WHAT THE EXERCISE ASKS: Copy the data exactly as it appears, and do not include any pictures.
___ RAW DATA
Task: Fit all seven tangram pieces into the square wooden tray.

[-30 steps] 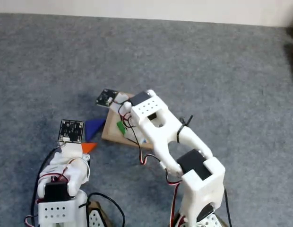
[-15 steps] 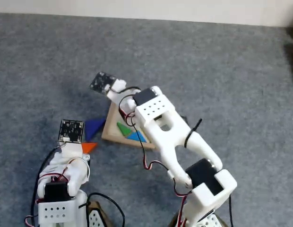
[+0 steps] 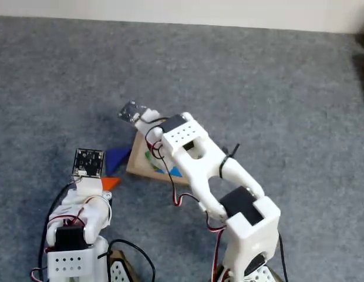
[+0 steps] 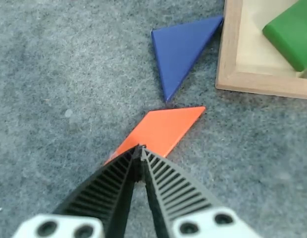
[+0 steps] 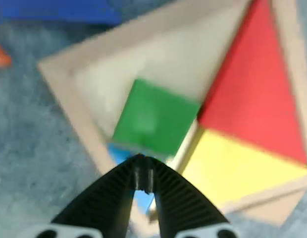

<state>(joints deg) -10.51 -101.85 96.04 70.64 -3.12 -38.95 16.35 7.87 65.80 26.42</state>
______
ANSWER SECTION:
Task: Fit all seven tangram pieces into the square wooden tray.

[-30 steps] 
[-15 steps] 
[+0 steps] 
[+0 steps] 
[+0 steps] 

<state>(joints deg) -10.51 -101.85 96.04 70.64 -3.12 -38.95 16.35 7.87 65.80 26.42</state>

The response above is complete.